From: Bart Van Assche <bvanassche-HInyCGIudOg@public.gmane.org>
To: David Dillow <dillowda-1Heg1YXhbW8@public.gmane.org>,
Roland Dreier <roland-DgEjT+Ai2ygdnm+yROfE0A@public.gmane.org>,
Vu Pham <vu-VPRAkNaXOzVWk0Htik3J/w@public.gmane.org>,
Sebastian Riemer
<sebastian.riemer-EIkl63zCoXaH+58JC4qpiA@public.gmane.org>,
linux-rdma <linux-rdma-u79uwXL29TY76Z2rM5mHXA@public.gmane.org>
Subject: [PATCH 07/10] IB/srp: Add periodic reconnect functionality
Date: Thu, 10 Oct 2013 14:16:59 +0200 [thread overview]
Message-ID: <52569ABB.4060205@acm.org> (raw)
In-Reply-To: <52569806.9080201-HInyCGIudOg@public.gmane.org>
After a transport layer occurred, periodically try to reconnect
to the target until the dev_loss timer expires. Protect the
callback functions that can be invoked from inside the SCSI EH
against concurrent invocation with srp_reconnect_rport() via the
rport mutex. Change the default dev_loss_tmo from 60s into 600s
to give the reconnect mechanism a chance to kick in.

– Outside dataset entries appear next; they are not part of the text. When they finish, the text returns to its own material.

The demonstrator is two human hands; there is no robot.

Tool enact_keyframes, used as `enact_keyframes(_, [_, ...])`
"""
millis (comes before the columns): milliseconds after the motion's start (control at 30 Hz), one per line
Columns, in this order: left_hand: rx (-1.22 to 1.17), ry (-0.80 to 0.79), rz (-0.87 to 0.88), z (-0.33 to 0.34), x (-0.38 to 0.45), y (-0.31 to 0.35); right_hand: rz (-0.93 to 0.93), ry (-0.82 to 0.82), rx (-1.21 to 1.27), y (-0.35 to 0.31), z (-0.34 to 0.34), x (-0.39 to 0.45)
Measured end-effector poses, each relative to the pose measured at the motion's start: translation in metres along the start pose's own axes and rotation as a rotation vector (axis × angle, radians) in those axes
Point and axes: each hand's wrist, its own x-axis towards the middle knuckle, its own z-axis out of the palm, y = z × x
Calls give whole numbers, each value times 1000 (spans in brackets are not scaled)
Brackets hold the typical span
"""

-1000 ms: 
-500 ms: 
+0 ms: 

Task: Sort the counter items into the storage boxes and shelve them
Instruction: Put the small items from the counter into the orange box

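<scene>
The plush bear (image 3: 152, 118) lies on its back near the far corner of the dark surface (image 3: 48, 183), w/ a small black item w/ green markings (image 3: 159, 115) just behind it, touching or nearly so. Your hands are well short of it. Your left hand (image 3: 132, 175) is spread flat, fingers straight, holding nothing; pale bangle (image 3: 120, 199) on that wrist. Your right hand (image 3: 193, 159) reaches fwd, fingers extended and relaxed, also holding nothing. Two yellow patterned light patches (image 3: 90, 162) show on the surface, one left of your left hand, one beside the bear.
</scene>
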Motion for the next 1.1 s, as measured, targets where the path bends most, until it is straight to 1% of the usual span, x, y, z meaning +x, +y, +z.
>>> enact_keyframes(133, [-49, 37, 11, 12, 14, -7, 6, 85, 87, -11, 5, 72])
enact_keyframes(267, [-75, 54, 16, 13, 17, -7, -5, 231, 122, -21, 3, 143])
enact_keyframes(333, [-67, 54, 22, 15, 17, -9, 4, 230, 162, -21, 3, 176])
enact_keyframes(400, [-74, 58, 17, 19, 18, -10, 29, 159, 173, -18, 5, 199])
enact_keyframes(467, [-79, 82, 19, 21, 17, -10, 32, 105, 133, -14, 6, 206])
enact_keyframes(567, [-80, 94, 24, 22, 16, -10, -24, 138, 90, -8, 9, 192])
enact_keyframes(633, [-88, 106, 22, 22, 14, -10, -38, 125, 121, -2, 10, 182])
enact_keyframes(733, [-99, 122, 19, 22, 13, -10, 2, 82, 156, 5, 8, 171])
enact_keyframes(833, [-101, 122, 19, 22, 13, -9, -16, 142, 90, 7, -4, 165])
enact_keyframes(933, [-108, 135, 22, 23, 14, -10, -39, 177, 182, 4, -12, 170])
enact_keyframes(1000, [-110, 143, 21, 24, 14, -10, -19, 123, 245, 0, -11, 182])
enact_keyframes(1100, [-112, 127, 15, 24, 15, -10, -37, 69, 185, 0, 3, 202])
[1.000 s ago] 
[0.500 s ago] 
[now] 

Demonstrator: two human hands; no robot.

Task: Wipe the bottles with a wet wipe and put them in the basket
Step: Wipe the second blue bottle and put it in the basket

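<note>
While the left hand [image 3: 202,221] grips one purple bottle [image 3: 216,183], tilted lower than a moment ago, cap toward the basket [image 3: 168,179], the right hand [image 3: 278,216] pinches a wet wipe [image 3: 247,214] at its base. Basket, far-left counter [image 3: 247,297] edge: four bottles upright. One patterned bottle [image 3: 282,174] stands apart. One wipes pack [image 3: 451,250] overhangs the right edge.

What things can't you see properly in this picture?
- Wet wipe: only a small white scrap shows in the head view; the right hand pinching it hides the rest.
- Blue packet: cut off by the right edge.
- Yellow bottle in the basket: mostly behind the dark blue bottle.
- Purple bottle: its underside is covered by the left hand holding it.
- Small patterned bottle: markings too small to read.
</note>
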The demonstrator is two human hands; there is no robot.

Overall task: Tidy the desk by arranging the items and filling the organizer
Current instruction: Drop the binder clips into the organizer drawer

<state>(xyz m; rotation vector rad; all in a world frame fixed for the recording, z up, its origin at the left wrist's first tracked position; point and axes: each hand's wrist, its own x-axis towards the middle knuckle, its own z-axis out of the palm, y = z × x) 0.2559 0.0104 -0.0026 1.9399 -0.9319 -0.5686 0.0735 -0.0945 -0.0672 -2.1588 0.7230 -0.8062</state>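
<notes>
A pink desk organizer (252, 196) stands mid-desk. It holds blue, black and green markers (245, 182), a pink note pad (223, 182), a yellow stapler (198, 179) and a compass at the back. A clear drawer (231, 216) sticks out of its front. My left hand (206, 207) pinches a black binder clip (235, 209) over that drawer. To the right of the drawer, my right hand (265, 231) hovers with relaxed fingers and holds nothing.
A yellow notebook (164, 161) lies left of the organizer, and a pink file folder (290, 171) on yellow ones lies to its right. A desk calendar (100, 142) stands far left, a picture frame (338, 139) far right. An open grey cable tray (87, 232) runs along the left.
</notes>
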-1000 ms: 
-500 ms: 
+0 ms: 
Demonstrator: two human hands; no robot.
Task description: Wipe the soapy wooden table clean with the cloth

Signed-off-by: Bart Van Assche <bvanassche-HInyCGIudOg@public.gmane.org>
Acked-by: David Dillow <dillowda-1Heg1YXhbW8@public.gmane.org>
Cc: Roland Dreier <roland-DgEjT+Ai2ygdnm+yROfE0A@public.gmane.org>
Cc: Vu Pham <vu-VPRAkNaXOzVWk0Htik3J/w@public.gmane.org>
Cc: Sebastian Riemer <sebastian.riemer-EIkl63zCoXaH+58JC4qpiA@public.gmane.org>
---
Documentation/ABI/stable/sysfs-transport-srp | 8 +++++
drivers/infiniband/ulp/srp/ib_srp.c | 52 ++++++++++++++++++++++++----
2 files changed, 54 insertions(+), 6 deletions(-)
diff --git a/Documentation/ABI/stable/sysfs-transport-srp b/Documentation/ABI/stable/sysfs-transport-srp
index 178a44d..21bd480 100644
--- a/Documentation/ABI/stable/sysfs-transport-srp
+++ b/Documentation/ABI/stable/sysfs-transport-srp
@@ -30,6 +30,14 @@ Contact: linux-scsi-u79uwXL29TY76Z2rM5mHXA@public.gmane.org
Description: 16-byte local SRP port identifier in hexadecimal format. An
example: 4c:49:4e:55:58:20:56:49:4f:00:00:00:00:00:00:00.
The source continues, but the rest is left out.